YOUR GOAL
Below are some records. Return exactly the lines from the one with "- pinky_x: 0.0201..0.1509" to the one with "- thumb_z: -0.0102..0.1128", and nothing else.

INPUT FOR THIS TASK
⁂

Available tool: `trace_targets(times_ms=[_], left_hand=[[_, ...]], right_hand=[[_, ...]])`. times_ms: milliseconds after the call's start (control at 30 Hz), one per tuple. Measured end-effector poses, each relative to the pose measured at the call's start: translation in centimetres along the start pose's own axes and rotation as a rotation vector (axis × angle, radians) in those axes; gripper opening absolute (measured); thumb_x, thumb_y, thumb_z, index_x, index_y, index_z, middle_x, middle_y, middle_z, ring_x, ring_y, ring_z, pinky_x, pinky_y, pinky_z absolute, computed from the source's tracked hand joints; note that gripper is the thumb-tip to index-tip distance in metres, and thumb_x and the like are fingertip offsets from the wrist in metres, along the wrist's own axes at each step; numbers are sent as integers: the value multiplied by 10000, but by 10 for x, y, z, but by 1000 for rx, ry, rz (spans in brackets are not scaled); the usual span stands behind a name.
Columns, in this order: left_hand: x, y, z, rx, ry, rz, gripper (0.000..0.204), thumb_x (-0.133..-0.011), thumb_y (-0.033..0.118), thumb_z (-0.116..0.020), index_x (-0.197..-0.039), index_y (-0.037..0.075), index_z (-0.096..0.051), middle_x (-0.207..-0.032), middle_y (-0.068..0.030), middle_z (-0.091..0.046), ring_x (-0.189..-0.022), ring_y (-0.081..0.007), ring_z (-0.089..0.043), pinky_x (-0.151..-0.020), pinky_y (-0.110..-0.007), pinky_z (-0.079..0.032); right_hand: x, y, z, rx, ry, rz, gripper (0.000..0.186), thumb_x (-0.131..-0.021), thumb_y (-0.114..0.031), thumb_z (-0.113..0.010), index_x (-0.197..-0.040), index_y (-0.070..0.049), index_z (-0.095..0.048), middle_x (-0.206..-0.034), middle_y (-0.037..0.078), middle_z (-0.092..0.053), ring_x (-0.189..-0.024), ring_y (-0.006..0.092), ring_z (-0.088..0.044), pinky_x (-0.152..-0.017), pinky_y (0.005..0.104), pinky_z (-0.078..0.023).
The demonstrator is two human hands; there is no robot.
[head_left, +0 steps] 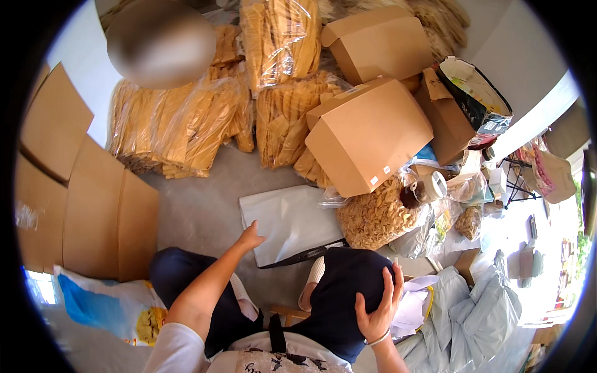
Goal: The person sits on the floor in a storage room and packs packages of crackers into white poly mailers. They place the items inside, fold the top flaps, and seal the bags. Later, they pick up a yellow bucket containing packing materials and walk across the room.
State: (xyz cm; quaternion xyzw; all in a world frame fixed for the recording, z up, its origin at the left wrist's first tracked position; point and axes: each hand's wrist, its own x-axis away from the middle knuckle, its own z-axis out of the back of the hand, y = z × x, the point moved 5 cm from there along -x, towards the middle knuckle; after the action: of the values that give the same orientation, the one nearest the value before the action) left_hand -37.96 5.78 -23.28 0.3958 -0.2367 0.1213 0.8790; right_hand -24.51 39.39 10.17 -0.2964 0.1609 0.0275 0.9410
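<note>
A flat, silvery-white plastic mailing bag [292,217] with a black strip along its near edge lies on the grey floor before my feet. My left hand [250,237] is over the bag's left edge, thumb and a finger stretched apart, with nothing visible in it; whether it touches the bag I cannot tell. On my right knee [354,280] rests my right hand [379,311], its fingers spread and holding nothing. Beside that hand lie crumpled white papers [413,304] with a yellow edge.
Clear bags of tan dried strips [180,124] are stacked ahead. Large cardboard cartons stand at left [93,205] and ahead right [373,137]. A bag of curled dried pieces [373,214] has a lidded jar [429,188] on it. Grey plastic bags [460,317] lie at right.
</note>
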Motion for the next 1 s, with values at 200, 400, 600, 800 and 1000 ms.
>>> trace_targets(times_ms=[200,400,600,800,1000], left_hand=[[-76,-46,3,-132,218,-148,956,-683,161,-718,-1431,10,-143,-1466,-236,-203,-1378,-341,-169,-1132,-376,-165],[-133,-17,13,-298,180,-47,970,-679,184,-757,-1421,11,-157,-1488,-234,-117,-1382,-382,-104,-1132,-397,-162],[-182,-21,9,-473,42,-65,1089,-579,300,-828,-1422,48,-185,-1483,-206,-171,-1377,-375,-135,-1117,-458,-187],[-161,-3,13,-521,-7,146,1114,-517,371,-848,-1420,115,-250,-1441,-138,-321,-1342,-333,-259,-1077,-588,-119],[-150,-13,-12,-354,-519,35,644,-516,321,-833,-1053,24,-638,-957,-160,-667,-898,-311,-636,-859,-421,-473]], right_hand=[[-15,4,-6,-13,-28,16,643,-642,-204,-722,-1213,-23,-490,-1290,249,-415,-1210,448,-395,-1006,521,-315],[-24,6,-5,-6,-22,-38,608,-645,-240,-726,-1178,-36,-516,-1250,265,-453,-1182,454,-432,-980,518,-345],[-30,17,-6,-23,-13,-41,615,-653,-279,-725,-1178,-42,-510,-1232,275,-464,-1170,457,-445,-968,528,-355],[-33,23,-7,-14,-1,-63,600,-655,-287,-728,-1167,-49,-524,-1216,273,-484,-1146,463,-467,-956,533,-364],[-28,28,-3,-62,-2,-94,581,-632,-260,-748,-1142,-55,-561,-1222,247,-495,-1153,450,-468,-951,511,-378]])
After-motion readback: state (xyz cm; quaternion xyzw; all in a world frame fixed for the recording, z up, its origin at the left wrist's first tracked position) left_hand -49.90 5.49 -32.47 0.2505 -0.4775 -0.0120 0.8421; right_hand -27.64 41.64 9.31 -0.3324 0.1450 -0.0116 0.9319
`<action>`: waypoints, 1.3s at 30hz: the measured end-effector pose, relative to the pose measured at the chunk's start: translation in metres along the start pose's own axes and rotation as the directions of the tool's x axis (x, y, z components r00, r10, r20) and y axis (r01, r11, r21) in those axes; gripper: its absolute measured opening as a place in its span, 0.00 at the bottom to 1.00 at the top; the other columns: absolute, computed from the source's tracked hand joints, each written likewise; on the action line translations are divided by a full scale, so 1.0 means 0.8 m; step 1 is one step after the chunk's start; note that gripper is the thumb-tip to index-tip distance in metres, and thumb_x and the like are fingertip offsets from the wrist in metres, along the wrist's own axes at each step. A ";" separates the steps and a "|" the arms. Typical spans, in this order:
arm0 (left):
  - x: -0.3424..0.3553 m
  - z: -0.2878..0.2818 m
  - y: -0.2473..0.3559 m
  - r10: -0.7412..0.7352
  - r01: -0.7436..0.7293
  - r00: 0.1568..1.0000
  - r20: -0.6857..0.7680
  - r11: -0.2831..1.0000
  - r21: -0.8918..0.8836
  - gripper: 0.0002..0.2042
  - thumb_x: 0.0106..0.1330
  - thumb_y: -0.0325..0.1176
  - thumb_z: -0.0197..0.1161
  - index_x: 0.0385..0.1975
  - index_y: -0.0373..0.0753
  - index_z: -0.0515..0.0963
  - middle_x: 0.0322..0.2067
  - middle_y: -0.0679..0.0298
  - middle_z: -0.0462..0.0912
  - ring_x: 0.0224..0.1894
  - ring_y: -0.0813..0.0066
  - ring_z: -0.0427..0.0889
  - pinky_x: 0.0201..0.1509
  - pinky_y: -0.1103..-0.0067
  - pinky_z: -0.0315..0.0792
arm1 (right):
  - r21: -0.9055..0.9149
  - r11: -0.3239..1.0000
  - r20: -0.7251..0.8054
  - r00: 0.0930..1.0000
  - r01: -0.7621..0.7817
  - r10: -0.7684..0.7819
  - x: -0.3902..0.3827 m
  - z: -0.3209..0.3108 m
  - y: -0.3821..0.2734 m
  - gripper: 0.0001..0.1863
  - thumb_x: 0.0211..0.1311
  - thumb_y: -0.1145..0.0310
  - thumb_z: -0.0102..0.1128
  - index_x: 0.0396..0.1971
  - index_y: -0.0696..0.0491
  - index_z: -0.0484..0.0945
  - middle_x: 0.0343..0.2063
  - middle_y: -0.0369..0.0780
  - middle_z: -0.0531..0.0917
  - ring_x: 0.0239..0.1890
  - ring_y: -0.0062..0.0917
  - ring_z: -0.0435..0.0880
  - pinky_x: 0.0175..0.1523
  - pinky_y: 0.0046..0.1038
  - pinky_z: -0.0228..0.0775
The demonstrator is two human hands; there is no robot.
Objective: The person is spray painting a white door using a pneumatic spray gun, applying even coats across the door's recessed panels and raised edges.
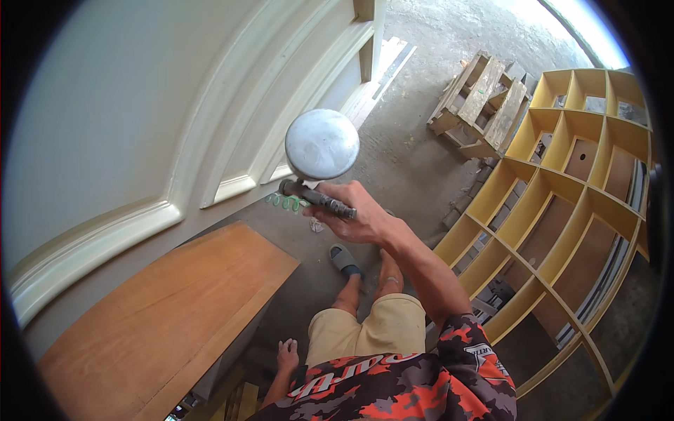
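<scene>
Right hand (361,216) clasped spray gun (321,156) | left hand (286,355) hung slack, below grip | moulded panel (105,105) left of grip | judged spraying step; next needed steady standoff

A tall yellow wooden shelf unit with open rectangular compartments (562,184) fills the right side; through one opening shows a brown panel with a small dark hole (576,168). Near its upper end, a rough slatted timber crate (481,91) sits on the grey concrete floor (390,144). At lower left lies a broad, smooth orange-brown wooden board (168,309).
</scene>
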State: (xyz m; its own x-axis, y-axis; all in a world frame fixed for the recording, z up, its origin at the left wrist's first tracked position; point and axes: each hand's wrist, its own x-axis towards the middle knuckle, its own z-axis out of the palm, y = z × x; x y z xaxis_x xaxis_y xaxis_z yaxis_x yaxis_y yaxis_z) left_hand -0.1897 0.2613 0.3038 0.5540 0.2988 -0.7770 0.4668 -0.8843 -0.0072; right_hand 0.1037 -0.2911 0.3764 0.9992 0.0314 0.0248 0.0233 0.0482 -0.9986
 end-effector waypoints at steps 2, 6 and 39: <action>0.000 -0.002 0.002 -0.003 0.003 1.000 0.000 1.000 0.007 0.29 0.84 0.54 0.53 0.68 0.35 0.79 0.72 0.43 0.75 0.82 0.45 0.62 0.84 0.60 0.59 | -0.056 0.998 -0.026 1.000 -0.008 0.006 0.005 -0.008 0.009 0.08 0.72 0.69 0.72 0.42 0.58 0.85 0.24 0.45 0.86 0.26 0.32 0.85 0.35 0.37 0.76; 0.000 -0.005 0.007 -0.010 0.010 1.000 -0.002 1.000 0.017 0.29 0.84 0.54 0.54 0.68 0.34 0.79 0.72 0.43 0.76 0.82 0.44 0.62 0.84 0.60 0.60 | -0.133 0.983 -0.235 0.967 -0.129 0.095 0.022 -0.033 0.020 0.10 0.73 0.67 0.73 0.39 0.59 0.84 0.18 0.44 0.78 0.21 0.25 0.73 0.30 0.36 0.69; -0.003 -0.011 0.019 -0.027 0.027 1.000 -0.004 1.000 -0.010 0.28 0.84 0.52 0.55 0.67 0.33 0.80 0.71 0.43 0.76 0.81 0.42 0.63 0.83 0.59 0.60 | -0.210 0.970 -0.631 0.774 -0.120 -0.041 0.080 -0.132 0.033 0.15 0.76 0.61 0.71 0.40 0.60 0.87 0.16 0.35 0.77 0.22 0.15 0.72 0.27 0.30 0.65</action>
State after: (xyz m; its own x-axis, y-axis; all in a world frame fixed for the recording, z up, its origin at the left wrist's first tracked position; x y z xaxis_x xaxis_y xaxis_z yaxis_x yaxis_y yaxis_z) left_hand -0.1776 0.2504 0.3108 0.5444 0.3239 -0.7738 0.4884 -0.8724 -0.0216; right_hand 0.1716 -0.3932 0.3469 0.7934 -0.6080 0.0300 -0.0902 -0.1662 -0.9819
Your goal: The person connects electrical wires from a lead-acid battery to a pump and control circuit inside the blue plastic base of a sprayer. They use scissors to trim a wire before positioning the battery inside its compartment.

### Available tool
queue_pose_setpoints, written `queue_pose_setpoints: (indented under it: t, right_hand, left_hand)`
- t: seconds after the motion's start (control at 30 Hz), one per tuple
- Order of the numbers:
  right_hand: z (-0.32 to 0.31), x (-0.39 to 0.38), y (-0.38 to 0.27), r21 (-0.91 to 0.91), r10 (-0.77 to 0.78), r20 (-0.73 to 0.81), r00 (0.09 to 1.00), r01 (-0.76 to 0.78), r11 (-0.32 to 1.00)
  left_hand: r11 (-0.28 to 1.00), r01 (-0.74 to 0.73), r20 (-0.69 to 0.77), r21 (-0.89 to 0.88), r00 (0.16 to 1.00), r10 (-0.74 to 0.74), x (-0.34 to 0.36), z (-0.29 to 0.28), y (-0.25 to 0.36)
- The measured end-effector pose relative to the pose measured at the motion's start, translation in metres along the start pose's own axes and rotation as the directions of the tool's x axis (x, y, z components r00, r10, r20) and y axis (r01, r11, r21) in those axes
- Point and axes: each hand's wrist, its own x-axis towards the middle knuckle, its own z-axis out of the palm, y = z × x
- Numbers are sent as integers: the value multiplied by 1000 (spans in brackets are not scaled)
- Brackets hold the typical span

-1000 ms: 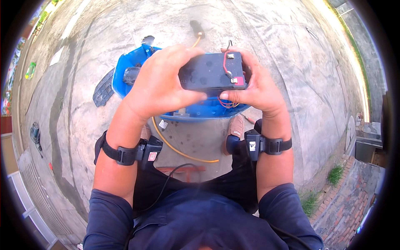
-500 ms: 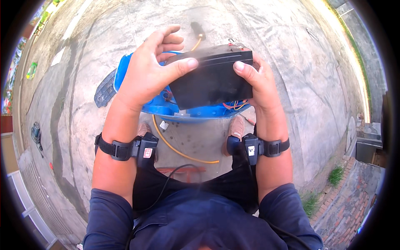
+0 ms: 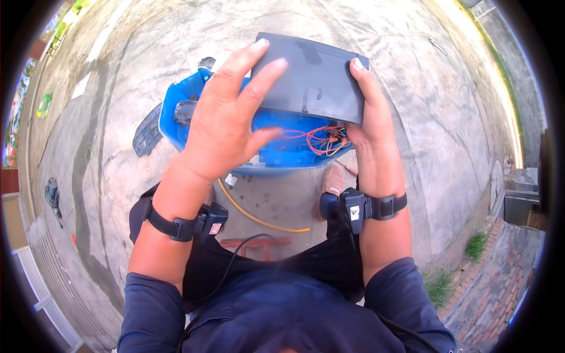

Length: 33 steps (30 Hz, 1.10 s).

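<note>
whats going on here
A person holds a black box above an open blue shell on the ground. The right hand grips the box's right end, thumb on its face. The left hand is spread at the left end; whether it touches is unclear. Wires lie bunched inside the shell.

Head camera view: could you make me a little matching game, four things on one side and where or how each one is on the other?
1. Dark block
2. Wires
3. Hose
4. Curved dark piece

A. Left of the blue shell
B. Held in the right hand
C. Yellow-orange, lying on the ground
D. Tangled, inside the shell

Pairs: 1-B; 2-D; 3-C; 4-A
</note>
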Motion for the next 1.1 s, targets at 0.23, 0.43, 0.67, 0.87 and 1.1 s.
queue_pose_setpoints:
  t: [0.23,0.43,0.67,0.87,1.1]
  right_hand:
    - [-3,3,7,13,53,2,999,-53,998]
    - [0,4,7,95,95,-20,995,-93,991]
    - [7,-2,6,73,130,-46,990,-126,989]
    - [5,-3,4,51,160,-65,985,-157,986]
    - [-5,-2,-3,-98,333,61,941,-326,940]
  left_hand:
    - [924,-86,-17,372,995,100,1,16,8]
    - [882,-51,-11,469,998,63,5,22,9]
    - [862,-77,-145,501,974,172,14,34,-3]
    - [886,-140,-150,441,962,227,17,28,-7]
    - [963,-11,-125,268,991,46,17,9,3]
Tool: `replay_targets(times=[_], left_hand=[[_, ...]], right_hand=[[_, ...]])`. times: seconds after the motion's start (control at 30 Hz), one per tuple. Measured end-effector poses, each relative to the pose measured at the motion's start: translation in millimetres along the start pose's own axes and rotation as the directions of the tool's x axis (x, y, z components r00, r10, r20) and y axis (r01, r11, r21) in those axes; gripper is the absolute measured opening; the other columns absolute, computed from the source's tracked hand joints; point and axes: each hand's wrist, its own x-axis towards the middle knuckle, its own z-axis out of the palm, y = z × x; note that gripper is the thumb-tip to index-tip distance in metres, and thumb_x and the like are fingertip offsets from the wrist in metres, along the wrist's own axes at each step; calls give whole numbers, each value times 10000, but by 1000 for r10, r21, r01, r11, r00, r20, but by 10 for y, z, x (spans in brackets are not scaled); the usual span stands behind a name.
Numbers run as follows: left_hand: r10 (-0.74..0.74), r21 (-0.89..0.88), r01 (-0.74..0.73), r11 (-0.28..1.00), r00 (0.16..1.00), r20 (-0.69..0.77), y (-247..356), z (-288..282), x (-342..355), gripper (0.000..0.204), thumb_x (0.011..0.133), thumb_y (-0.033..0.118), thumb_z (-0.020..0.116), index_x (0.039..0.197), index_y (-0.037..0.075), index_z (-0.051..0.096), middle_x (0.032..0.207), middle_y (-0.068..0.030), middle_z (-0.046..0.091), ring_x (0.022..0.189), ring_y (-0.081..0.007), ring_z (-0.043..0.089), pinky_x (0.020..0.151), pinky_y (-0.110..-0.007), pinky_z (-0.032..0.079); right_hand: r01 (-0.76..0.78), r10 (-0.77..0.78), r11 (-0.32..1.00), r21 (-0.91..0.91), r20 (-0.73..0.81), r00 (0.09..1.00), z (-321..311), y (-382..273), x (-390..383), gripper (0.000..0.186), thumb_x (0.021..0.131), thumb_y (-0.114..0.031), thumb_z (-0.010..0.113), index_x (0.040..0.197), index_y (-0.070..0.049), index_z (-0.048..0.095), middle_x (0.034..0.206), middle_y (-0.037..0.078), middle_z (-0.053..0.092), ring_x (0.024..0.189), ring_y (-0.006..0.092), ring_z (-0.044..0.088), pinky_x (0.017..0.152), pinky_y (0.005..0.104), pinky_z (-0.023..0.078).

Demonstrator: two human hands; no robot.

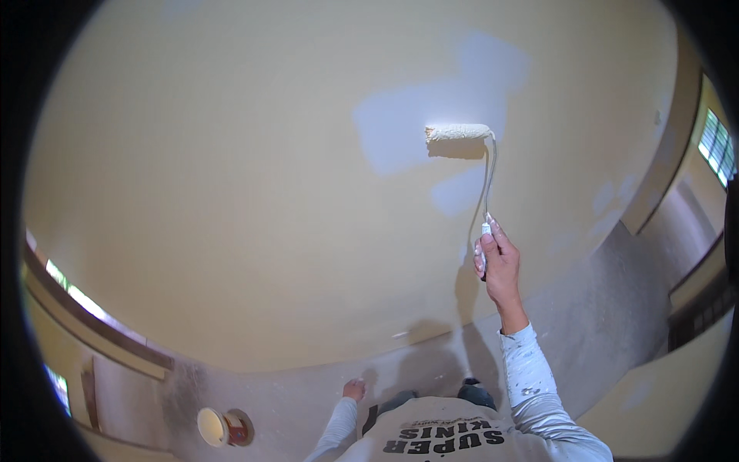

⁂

TASK RESPONSE
  - pinky_x: 0.0201..0.1509
  - pinky_y: -0.1103..-0.0067
  - pinky_z: -0.0315..0.0792
arm1 (right):
  - r21: -0.9055..0.9149
  - r11: -0.3239..1.0000
  - r20: -0.7251..0.8054
  - r00: 0.0930..1.0000
  - r01: -0.7621..0.7817
  - r10: -0.7684..0.7819
  - x: -0.3902..0.3827 m
  - z: -0.3209..0.3108 m
  - y: -0.3821..0.2734 m
  - gripper: 0.0001..0.1863
  - thumb_x: 0.0211..0.1311
  - thumb_y: -0.1145..0.0310
  - thumb_z: -0.0102..0.1128

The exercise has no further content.